On one example of this condition being hit, on entry j=-139312672, W=3 and c0=0.
I tried creating a standalone program to reproduce this by hard-coding a set of
four arguments to gcry_mpi_powm that caused this condition to be hit, but didn't
succeed in getting it to end up in this loop. It only takes a few dozen ssh
connections to get it into this state, so it's easy to reproduce. How can I
track this down further?

Details

Version
1.6.4

Related Objects

Event Timeline

danf set Version to 1.6.4.
danf added a subscriber: danf.

Thanks for writing the report - that is better than having your report ticked
only in my mail folder.

gniibe added a subscriber: gniibe.

In what condition can J can be initialized < 0?
Do you have some idea?

When you get negative value for J on entry of the for loop, you can examine four
arguments to _gcry_mpi_powm. And then, you can write standalone program to
emulate it. Debugger or printf.

I tried doing exactly that, but it didn't reproduce the problem. I assumed that
either the internal representation of the input values set up in my test program
with gcry_mpi_scan() and gcry_mpi_set_ui() subtly differed from the ones
encountered in production, or there was some code path that uses an uninitialized
variable, but I don't know if either theory could be the case.

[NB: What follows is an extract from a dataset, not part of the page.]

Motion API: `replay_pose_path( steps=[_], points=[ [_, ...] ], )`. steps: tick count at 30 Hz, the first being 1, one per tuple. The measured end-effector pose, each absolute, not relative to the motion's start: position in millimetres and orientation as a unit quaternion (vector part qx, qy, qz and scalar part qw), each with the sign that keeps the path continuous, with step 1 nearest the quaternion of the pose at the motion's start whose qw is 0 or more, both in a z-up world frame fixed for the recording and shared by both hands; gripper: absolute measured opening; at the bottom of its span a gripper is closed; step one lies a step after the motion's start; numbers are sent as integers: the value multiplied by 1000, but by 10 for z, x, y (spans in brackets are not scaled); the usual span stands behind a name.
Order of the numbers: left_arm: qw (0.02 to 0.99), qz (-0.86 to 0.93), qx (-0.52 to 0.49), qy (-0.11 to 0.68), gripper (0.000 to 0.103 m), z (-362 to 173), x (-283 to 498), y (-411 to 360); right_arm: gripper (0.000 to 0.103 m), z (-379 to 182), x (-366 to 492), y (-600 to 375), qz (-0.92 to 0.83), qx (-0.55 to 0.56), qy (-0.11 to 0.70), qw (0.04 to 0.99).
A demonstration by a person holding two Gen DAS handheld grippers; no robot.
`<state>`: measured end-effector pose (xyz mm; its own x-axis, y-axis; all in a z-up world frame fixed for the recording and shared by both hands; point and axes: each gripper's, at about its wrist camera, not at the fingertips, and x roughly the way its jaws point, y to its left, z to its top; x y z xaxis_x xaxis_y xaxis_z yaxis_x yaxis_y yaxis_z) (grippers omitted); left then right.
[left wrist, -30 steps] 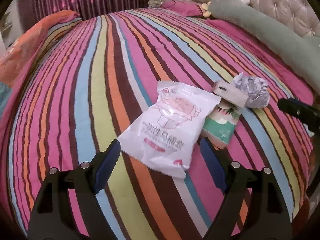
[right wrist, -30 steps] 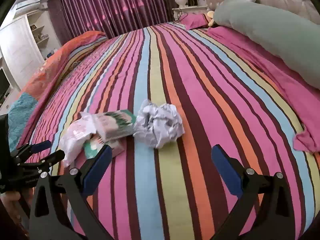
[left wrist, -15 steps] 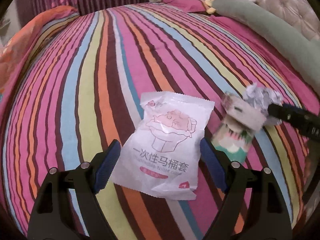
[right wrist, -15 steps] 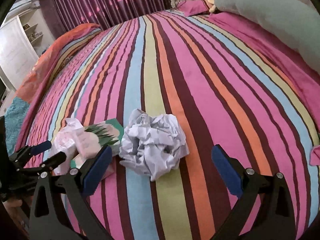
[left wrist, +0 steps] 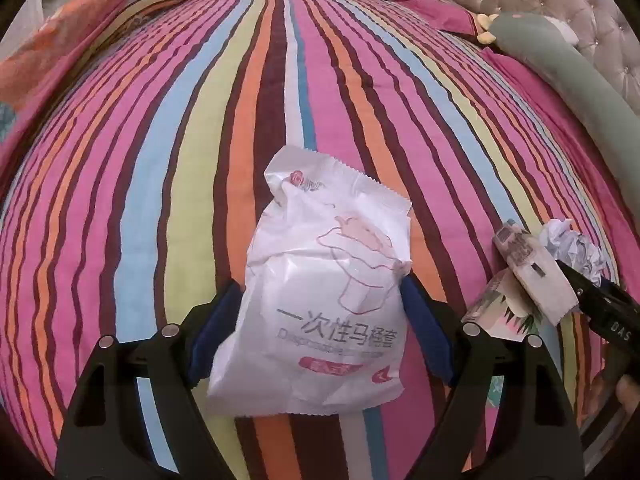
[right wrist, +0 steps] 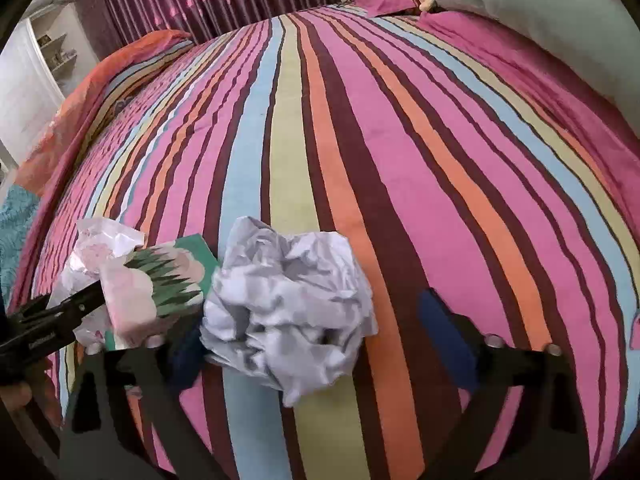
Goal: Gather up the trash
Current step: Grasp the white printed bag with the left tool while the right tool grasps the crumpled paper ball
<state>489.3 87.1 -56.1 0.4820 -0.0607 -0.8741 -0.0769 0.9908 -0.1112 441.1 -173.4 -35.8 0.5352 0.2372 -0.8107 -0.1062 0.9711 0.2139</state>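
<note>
Black gripper (left wrist: pixel 320 328), blue pads (left wrist: pixel 212 332), silver screws

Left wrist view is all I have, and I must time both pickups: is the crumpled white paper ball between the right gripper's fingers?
Observer: Yes. The crumpled white paper ball lies between the right gripper's fingers, and its jaws are closing.
Operator: Do both pads touch it?
Observer: No. The blue pad on the picture's right stands clear of the ball; the other is half hidden behind it.
Operator: Anything crowding it?
Observer: The green printed carton lies against the ball's left side, with the white plastic packet beyond.
</note>
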Motion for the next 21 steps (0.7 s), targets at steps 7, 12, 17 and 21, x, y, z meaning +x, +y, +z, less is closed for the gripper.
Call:
replay_pose_path(
  steps=[7, 12, 17, 21],
  points=[
    [861, 10, -71, 503, 55, -524, 4857, 847, 54, -311, 4349, -1645, 117, 40, 472, 873],
    [864, 18, -75, 497, 55, -458, 4767, 889, 54, -267, 4242, -1762, 111, 64, 467, 875],
    [868, 20, -86, 489, 55, -322, 4597, 938, 54, -167, 4131, -1776, 115, 71, 466, 875],
    [874, 21, -85, 479, 55, -167, 4392, 926, 54, -45, 3995, -1755, 115, 65, 460, 878]
  ],
)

Thank you for your experiment.
I suspect other cause(s). In the code itself, there is no possibility J can be
negative. However, it could be possible, in practice, when the stack is
corrupted because of wrong allocation of memory or by other threads.

The code that's failing is single threaded and passes valgrind, address sanitizer
and undefined sanitizer tests. I can't think of how the stack could be corrupted
from outside the routine, except perhaps that a signal handler is involved. If
you're confident that j could never be negative in the normal case, then I'll try
tracking down how that could happen.

I can't show you math proof at hand, but I'm confident enough J can't be negative.
This implementation of mpi_powm was introduced in October 2013.

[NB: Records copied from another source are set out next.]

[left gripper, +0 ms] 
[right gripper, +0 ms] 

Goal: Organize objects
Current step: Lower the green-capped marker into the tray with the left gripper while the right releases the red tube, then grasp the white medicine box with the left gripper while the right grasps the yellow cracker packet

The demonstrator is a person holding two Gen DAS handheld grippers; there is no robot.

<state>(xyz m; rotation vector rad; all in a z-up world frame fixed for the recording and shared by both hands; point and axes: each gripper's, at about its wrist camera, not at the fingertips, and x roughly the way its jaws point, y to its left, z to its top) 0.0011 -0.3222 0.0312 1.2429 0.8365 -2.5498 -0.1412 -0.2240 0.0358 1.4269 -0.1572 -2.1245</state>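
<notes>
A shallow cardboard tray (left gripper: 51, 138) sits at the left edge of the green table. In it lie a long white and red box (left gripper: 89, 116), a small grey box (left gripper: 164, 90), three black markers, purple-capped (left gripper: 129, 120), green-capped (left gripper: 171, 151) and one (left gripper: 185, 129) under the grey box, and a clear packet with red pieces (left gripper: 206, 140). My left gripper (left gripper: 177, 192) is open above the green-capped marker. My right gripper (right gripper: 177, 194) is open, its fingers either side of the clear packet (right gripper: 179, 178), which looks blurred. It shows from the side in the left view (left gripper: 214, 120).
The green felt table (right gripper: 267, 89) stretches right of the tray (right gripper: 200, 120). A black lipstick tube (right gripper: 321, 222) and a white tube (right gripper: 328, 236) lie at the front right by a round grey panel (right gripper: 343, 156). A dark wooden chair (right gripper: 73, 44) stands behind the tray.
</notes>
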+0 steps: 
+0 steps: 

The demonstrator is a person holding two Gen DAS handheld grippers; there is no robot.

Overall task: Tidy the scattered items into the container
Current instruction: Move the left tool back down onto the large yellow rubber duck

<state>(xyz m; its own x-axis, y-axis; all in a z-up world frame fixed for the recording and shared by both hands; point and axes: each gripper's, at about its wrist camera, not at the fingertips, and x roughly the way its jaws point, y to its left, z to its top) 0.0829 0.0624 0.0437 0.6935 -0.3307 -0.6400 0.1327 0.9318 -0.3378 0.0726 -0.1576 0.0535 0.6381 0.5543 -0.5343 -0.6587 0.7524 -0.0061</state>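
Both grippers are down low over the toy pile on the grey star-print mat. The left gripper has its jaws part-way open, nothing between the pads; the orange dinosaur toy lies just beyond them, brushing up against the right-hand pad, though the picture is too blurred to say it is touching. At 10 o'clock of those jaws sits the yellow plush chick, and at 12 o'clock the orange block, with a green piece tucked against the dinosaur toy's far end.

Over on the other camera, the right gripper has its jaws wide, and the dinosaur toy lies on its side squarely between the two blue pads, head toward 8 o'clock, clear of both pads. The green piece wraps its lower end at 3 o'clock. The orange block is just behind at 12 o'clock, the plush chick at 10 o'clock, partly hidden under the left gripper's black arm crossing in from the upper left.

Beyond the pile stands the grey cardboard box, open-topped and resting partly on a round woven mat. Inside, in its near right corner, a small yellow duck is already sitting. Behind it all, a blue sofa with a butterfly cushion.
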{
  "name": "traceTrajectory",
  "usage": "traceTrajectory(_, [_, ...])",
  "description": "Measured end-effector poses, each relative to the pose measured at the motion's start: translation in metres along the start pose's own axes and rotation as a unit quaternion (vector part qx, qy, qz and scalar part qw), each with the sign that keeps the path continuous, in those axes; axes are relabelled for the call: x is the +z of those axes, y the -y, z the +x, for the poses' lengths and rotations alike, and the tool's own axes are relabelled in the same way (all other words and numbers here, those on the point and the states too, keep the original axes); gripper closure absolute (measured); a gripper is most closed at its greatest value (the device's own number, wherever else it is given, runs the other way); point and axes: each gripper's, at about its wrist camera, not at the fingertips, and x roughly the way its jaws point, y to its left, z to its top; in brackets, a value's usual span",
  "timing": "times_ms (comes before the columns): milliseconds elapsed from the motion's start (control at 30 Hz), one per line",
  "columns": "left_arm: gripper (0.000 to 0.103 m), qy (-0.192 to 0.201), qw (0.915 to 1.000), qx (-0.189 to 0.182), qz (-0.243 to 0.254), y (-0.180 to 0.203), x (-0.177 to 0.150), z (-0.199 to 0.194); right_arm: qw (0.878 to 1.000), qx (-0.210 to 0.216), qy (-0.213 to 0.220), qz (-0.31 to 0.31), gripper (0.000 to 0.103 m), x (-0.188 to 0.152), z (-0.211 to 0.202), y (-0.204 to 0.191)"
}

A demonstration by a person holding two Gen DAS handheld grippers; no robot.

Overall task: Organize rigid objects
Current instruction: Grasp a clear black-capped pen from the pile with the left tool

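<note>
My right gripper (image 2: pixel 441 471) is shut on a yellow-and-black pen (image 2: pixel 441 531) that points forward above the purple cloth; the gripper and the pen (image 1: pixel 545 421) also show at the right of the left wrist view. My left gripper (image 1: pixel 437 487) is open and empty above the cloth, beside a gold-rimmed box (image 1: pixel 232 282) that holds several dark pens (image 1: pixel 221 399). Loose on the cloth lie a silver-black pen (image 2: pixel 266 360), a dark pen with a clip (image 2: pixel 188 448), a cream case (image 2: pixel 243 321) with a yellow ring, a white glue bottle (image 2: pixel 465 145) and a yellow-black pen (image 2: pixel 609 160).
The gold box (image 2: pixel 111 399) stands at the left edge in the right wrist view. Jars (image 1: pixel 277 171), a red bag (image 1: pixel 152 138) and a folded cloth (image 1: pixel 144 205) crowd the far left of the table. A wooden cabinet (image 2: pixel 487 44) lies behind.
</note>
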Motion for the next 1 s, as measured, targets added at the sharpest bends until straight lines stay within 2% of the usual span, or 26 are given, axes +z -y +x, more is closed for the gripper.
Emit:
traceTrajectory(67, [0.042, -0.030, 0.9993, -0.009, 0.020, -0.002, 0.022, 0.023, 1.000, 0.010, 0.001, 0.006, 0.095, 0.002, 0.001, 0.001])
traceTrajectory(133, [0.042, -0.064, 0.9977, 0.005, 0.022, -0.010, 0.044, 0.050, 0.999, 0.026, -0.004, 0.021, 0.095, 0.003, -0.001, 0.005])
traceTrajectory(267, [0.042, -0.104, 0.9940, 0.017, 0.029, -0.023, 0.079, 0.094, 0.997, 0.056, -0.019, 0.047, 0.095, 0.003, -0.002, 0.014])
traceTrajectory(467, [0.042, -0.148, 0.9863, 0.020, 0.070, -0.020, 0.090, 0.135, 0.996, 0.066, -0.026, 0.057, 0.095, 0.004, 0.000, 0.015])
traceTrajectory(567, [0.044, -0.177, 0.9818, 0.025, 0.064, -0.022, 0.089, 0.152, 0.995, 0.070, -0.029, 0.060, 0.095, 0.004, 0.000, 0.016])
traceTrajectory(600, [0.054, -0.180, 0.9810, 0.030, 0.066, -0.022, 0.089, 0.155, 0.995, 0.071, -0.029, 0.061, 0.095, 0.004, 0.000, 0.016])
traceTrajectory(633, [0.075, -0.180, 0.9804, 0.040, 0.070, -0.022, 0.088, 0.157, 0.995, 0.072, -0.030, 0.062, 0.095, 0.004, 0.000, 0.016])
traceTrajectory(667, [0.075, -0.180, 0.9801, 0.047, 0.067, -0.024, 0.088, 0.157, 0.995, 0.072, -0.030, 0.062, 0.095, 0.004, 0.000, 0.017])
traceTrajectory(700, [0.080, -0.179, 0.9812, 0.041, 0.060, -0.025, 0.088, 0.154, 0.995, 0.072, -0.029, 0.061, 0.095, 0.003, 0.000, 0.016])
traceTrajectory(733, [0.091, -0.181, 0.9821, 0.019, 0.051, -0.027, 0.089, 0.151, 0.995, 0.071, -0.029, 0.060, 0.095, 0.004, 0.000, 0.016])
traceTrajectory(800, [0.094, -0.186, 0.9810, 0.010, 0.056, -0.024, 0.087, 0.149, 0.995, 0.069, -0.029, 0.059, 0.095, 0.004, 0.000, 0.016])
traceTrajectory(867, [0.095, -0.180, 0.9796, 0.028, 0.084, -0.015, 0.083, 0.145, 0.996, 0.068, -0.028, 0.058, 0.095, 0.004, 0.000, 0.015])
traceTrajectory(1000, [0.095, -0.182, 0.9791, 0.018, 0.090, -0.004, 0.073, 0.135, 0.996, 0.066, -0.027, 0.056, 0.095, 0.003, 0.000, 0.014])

libgcrypt 1.5.3 was the one with old implementation.

If it is difficult for you to minimize your test case, as long as it is
reproducible, please let us have your test case. We'll try to figure out the bug.

This recipe generally causes a hang within no more than 5 minutes of running
through the test suite on my system. libcrypt is assumed to be installed in the
normal location, or set PKG_CONFIG_PATH appropriately. Run "src/curl --version"
to make sure it says libssh2/1.7.0_DEV to prove it's picked up the right libssh2
and "ldd src/.libs/lt-curl" to make sure it's using gcrypt.

git clone https://github.com/libssh2/libssh2.git
cd libssh2
./buildconf
./configure --prefix=/tmp/install --with-libgcrypt
make -j6 && make install
cd ..
curl -O https://curl.haxx.se/download/curl-7.47.1.tar.lzma
tar xaf curl-7.47.1.tar.lzma
cd curl-7.47.1
PKG_CONFIG_PATH=/tmp/install/lib/pkgconfig ./configure --enable-debug
--without-ssl --with-libssh2
make -j6
while true; do make -j6 test TEST_Q='-a -p -n SFTP SCP'; done

A couple more point: openssh must be installed on the system so the test suite
will work. Also, the problem seems to have started in commit fc4a969a in libssh2.

Thank you very much. It is reproducible for me, too. I located the issue.
I think that it is reproducible for any libgcrypt (even < 1.5.3).
With the patch attached, problem seems to be gone.
Problem is that the DH exchange introduced in the commit fc4a969a in libssh2,
the EXPO argument is coming without normalization, so, count_leading_zeros
results undefined value on IA-32.
In libssh2, it's random bytes, so, it can be all 0.

By "all zero", I mean that a limb can be with bits of all zeros, so that e =
ep[i] can be zero.

I tried the patch and the problem hasn't shown up for me after an hour of
continuously running the test suite, so it looks fixed! Thanks for the fast
turnaround on this tricky problem.

(The patch has been applied to 1.6 and master)

werner removed a project: Testing.